No es extraño que, en el momento en que la fotografía se puso al alcance de todo el mundo, en el cambio de siglo del XIX al XX, se haya querido registrar a los fugaces habitantes de los bosques, de los vanos al interior de las casas y de los paisajes indefinidos. Duendes, hadas y fantasmas, los protagonistas de tantos relatos a través de los siglos, ya que en algún momento se manifestaban en forma visible -ya que alguien los veía en determinadas circunstancias-, no tendrían por qué librarse del testimonio de la cámara.
No obstante, nada de lo esperado sucedió, y la misteriosa franja que nos separaba de estos seres fantásticos (o mentales) siguió irradiando su misteriosa aura. Mucho de lo que se presentó como prueba de la existencia de individuos sobrenaturales se reveló después como superchería. Conan Doyle, olvidando a Sherlock Holmes, cayó en el fiasco de las fotos de hadas. Los registros de fantasmas de William Crooke fueron desbaratados en sus mecanismos de feria. Los pobres fantasmas fueron reclutados por los charlatanes de los espectáculos circenses, recluidos en el engañoso espacio de unos espejos, ataviados con vulgares sábanas. No estaban muy lejos de los yaganes exhibidos en zoológicos, todos víctimas de una farándula burda y feroz.
La fotografía, en todo caso, a la que no se pudo obligar a refrendar los relatos de la imaginación, mostró una imagen aun más poderosa: la del vacío del mundo. ¿Qué otra cosa quieren tapar los telones pintados de las fotos de estudio que todos conocemos? Todos tenemos tales escenas en la memoria familiar, un grupo armónico, de miradas más bien tristes, niñas y niños de la época del diábolo, con sus cuellos de marinero, sus botines y sus aros de jugar, rígidos ante un paisaje vagamente italiano, con una balaustrada en primer plano y luego un valle suave que se aleja en sus matices.
Pero al sacar la cámara a la calle, o meterla en las casas, de vez en cuando, por impericia del operador, por cosas del azar, por primitivismo técnico, de repente hacia los bordes de las fotografías los figurantes se veían como una mitad de sí mismos: un pedazo de cuerpo sólido y el otro vaporoso y desagregado. Una cara discernible en tercer plano podía ser un borrón en que la sonrisa estaba a punto de convertirse en una mueca de agresión.

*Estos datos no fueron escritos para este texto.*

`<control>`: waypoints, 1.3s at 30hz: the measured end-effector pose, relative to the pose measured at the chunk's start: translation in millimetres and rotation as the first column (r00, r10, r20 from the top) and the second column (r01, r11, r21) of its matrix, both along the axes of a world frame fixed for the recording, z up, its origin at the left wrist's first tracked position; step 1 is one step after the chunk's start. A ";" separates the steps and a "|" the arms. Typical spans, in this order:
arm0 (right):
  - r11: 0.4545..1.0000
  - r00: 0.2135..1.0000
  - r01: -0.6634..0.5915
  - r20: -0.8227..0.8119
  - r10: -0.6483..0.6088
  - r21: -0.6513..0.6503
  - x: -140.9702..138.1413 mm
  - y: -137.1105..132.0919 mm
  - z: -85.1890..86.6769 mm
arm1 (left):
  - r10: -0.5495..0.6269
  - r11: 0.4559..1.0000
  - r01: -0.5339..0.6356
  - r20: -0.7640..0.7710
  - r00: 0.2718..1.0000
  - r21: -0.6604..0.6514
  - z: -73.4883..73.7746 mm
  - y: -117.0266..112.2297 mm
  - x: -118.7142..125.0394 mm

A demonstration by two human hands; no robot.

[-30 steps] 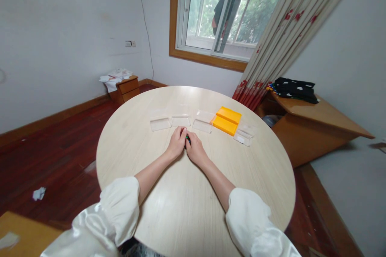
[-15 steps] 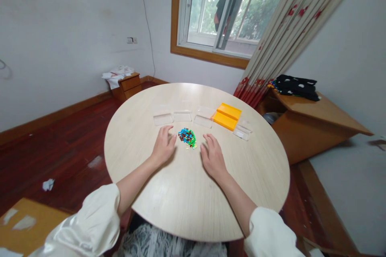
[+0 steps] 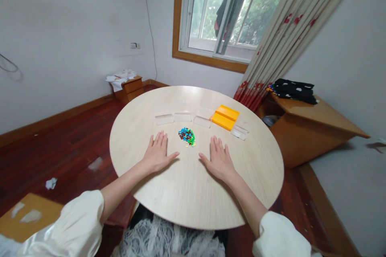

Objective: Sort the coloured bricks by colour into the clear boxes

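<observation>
The left grip [image 3: 157, 153] and right grip [image 3: 219, 160] lie flat on the tabletop [image 3: 187, 196], spread wide, holding nothing. The pile [image 3: 187, 136] of coloured pieces sits between them, just past the fingertips. Seemingly a pause; lifting one piece would need a fine pinch.

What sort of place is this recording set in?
Probably a room in a home, sparsely furnished: a patterned curtain beside the window, a small wooden cabinet by the wall, and a round wooden table on a dark wood floor.
</observation>
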State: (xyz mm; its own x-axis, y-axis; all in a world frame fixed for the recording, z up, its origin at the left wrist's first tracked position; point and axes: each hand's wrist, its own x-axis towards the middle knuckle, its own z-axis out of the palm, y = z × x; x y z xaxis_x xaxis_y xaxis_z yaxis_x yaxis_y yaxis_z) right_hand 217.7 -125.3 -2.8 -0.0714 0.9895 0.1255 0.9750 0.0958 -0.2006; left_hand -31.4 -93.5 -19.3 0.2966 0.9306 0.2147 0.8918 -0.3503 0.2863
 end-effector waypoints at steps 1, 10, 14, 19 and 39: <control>1.000 1.000 0.007 0.009 -0.007 -0.025 -0.5 0.5 1.6 | 0.000 1.000 0.000 -0.011 1.000 0.003 -1.5 0.6 0.5; 0.982 0.995 0.080 0.065 -0.070 -0.168 -9.8 -1.4 -3.7 | 0.025 0.997 -0.042 -0.240 0.970 -0.065 -1.2 1.8 8.3; 0.984 0.995 0.083 0.069 -0.073 -0.157 -10.1 -2.1 -7.0 | 0.033 0.998 -0.048 -0.279 0.960 -0.050 -1.0 1.2 8.5; 0.986 0.995 0.084 0.065 -0.076 -0.140 -9.8 -2.1 -8.3 | 0.041 0.997 -0.058 -0.287 0.957 -0.050 -1.6 0.6 9.2; 0.987 0.994 0.089 0.080 -0.079 -0.132 -11.5 -3.2 -7.5 | 0.050 0.996 -0.066 -0.259 0.965 -0.053 0.1 -3.6 10.5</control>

La demorada velocidad de la obturación permitió captar las luces pálidas de un parque nocturno pero no a los transeúntes que pasaban en ese momento por ahí. En las fotos quemadas, un río era lo mismo que el blanco del cielo.
Entonces la idea es esta: que la fotografía aportó su propia categoría de fantasmas, alejada de la imaginación pero muy próxima al modo en que percibimos las cosas del mundo.